_Goal of the exercise:_
What you return should be every line below, word for word, and none of the images.

_Supplied material:_

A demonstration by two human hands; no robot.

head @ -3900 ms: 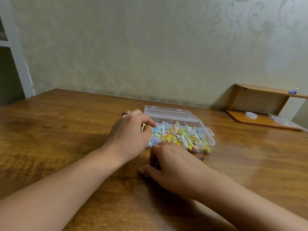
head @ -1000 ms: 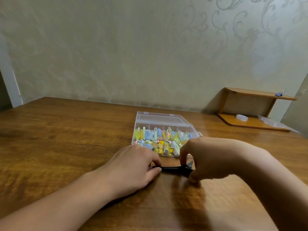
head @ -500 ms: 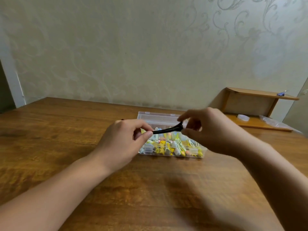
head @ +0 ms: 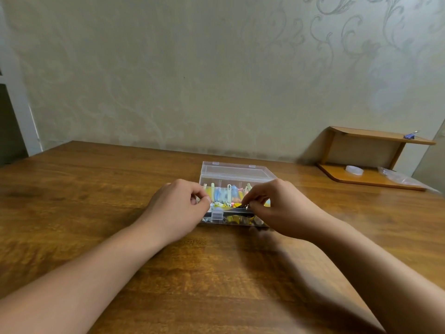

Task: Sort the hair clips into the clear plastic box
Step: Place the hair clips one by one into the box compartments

_Task solution:_
A demonstration by two human hands; no robot.

head @ -3900 ms: 
head @ -1000 ms: 
head @ -500 ms: 
head @ +0 ms: 

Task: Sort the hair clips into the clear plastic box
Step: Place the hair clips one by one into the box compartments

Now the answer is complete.